On y apprend que "le frère de Jésus, Jacques le Mineur dit aussi Simon le Zélote (le magicien), très proche des mages samaritains de Manassé et des thérapeutes de Qumran - communauté des gardiens de l'alliance fondée en 44 av. JC par Menahem, un essénien - grand père de Marie Madeleine. Menahem descend lui-même des prêtres asmonéens largement influencés par le pythagorisme (...). Les connaissances en arithmologie arrivent en France avec Simon le Zélote qui accompagne Marie-Madeleine puis elles transitent en Ecosse et en Irlande où les druides en feront grand usage".

 

Tout d'abord, on sait que les pythagoriciens ont influencé (sinon même créé) le druidisme via Marseille trois ou quatre siècles avant JC. Ensuite Qumran n'a pas été fondée en 44 av JC (date de la mort de César), on serait bien en peine de dater à l'année près ce genre de fondation et les historiens préfèrent la situer vers - 100 (alors pourquoi inventer 44 ? parce que le chiffre est joli ?).
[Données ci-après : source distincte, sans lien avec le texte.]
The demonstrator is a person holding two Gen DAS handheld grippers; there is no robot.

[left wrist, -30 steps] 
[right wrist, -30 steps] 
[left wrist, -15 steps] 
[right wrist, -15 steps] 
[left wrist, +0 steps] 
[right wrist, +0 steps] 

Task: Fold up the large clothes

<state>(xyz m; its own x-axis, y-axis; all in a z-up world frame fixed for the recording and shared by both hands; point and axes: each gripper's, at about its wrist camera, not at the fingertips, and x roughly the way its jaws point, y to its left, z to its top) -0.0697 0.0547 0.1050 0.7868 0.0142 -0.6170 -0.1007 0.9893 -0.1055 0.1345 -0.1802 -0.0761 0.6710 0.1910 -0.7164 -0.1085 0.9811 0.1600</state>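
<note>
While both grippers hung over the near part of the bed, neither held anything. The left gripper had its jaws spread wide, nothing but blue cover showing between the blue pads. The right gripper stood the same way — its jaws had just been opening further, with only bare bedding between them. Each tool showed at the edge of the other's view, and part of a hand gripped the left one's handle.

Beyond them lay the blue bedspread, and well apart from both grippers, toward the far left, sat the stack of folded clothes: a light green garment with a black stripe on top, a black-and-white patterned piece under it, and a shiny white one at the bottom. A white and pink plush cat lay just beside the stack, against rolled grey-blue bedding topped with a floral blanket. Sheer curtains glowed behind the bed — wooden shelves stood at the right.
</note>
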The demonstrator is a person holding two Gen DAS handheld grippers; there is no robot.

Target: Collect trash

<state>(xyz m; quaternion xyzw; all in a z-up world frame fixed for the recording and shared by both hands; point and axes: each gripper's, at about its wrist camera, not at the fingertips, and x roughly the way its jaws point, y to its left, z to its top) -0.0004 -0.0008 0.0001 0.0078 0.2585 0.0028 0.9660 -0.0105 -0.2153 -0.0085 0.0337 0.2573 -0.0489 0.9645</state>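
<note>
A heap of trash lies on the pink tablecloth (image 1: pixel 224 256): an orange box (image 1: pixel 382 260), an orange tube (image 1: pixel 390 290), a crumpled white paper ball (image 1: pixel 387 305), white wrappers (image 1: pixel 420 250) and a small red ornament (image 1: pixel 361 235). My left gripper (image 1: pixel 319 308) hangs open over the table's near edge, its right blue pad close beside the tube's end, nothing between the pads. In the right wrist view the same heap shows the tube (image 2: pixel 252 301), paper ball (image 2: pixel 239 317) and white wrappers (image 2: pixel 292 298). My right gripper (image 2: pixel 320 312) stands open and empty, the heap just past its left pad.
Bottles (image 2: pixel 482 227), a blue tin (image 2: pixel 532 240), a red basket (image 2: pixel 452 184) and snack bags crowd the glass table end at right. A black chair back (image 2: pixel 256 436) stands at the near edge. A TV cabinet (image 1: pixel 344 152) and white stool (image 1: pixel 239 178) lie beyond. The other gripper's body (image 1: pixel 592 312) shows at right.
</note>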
On voit bien que certaines évocations de la rencontre entre Jésus et Marie-Madeleine ont des relents pythagoriciens (l'image de Jésus écrivant sur le sable), en revanche l'apôtre Simon le Zélote évangélisateur des Berbères n'a rien à voir avec Simon le Mage, le gnostique, ni non plus avec l'arithmologie. Quant au lien entre Menahem l'Essénien mentionné par Flavius Joseph et Marie-Madeleine, il semble aussi gratuit que l'hypothèse qui fait de la sainte une prêtresse d'Isis.